|Was|| Politician |
|From|| United Kingdom |
|Type|| Healthcare |
|Birth||2 November 1884, South Dublin, Ireland|
|Death|| 23 October 1923|
(aged 38 years)
Philip Bernard Joseph Cosgrave (2 November 1884 – 22 October 1923) was an Irish Cumann na nGaedheal politician who served as a Teachta Dála (TD) in Dáil Éireann from 1921 to 1923.
He was born at 174 James Street, Dublin, to Thomas Cosgrave, grocer, and Bridget Nixon. He trained for a medical career at the Catholic University of Ireland though did not complete his studies, instead working as a pharmacist.

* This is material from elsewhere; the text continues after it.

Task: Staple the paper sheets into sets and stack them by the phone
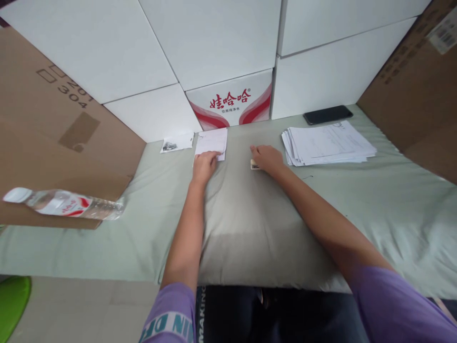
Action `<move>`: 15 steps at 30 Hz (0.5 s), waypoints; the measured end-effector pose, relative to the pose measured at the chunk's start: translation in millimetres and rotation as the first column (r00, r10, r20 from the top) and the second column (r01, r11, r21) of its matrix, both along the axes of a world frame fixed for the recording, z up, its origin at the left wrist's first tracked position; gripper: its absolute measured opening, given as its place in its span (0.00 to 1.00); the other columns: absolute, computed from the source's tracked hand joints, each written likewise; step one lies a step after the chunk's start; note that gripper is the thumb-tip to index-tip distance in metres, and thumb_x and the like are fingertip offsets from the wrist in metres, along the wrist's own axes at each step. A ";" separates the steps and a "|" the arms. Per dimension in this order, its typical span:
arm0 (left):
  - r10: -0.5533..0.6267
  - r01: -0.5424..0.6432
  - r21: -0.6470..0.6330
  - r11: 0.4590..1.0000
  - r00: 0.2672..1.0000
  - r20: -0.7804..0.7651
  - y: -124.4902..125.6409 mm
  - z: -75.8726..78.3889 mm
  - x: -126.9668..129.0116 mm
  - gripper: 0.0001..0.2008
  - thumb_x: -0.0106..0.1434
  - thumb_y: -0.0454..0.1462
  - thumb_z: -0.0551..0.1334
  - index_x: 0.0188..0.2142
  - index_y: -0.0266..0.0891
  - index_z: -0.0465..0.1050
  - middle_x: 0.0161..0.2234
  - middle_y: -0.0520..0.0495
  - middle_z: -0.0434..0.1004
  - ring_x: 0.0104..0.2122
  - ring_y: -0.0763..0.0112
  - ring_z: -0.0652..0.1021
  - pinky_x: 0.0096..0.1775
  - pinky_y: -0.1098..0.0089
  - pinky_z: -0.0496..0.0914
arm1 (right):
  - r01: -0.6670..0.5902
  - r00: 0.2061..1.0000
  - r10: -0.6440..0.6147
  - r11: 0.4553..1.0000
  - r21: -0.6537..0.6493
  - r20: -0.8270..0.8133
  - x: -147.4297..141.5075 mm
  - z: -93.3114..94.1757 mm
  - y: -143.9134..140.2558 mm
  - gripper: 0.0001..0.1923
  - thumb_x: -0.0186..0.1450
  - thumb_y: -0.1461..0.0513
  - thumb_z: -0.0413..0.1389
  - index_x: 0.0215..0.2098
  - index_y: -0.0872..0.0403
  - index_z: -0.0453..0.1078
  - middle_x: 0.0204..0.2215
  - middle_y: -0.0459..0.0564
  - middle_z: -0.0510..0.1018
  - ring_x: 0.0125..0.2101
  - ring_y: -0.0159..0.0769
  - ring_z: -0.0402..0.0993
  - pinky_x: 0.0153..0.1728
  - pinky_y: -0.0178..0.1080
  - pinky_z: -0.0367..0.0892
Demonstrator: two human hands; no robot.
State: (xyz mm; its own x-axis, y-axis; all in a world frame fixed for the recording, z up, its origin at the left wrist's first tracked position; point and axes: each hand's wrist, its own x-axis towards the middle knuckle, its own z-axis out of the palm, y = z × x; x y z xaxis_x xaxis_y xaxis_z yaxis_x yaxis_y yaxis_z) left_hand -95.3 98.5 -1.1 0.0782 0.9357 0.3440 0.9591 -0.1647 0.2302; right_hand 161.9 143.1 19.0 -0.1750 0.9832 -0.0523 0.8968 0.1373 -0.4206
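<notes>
1. Head view: your left hand [205, 164] lies flat on the near edge of a small sheet of paper [212, 142], fingers pressed together and bearing down on the sheet rather than pinching it.
2. Your right hand [268, 158] rests palm down over a small pale object [253, 165], possibly a stamp or eraser. Only one end shows at the thumb side, so you cannot tell whether the fingers close round it or merely cover it.
3. Key relation: the small object lies to the right of the sheet, with bare cloth between them. The right hand is the nearer hand to the object; the left hand is already on the sheet. The sheet's long axis runs away from you, toward the boxes.
4. Both items sit on a grey-green pillow [250, 228] on the bed [410, 214].
5. A stack of printed papers [326, 143] lies just right of the right hand, with a dark phone [327, 115] beyond it.
6. A smaller paper slip [177, 142] lies left of the sheet.
7. Containers: the white cartons [214, 43] and the red-printed box [232, 102] at the back are closed; contents not visible. A water bottle [64, 204] lies on its side at far left, cap on, looking near empty.
</notes>
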 end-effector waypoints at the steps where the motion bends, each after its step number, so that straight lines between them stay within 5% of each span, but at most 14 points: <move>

He was first elected in the 1921 general election for Dublin North-West, and after that constituency’s abolition for the 1923 general election he was re-elected for the new Dublin South constituency.
Cosgrave’s death, from nephritis, only eight weeks after winning his seat in the 4th Dáil triggered a by-election for his seat. It was held on 12 March 1924 and won by the Cumann na nGaedheal candidate, James O’Mara. Cosgrave was an officer in the Irish army on his death.
His brother, W. T. Cosgrave, was President of the Executive Council of the Irish Free State, his nephew, Liam Cosgrave was Taoiseach from 1973 to 1977 and his great-nephew, Liam T. Cosgrave was TD for Dún Laoghaire from 1981 to 1987.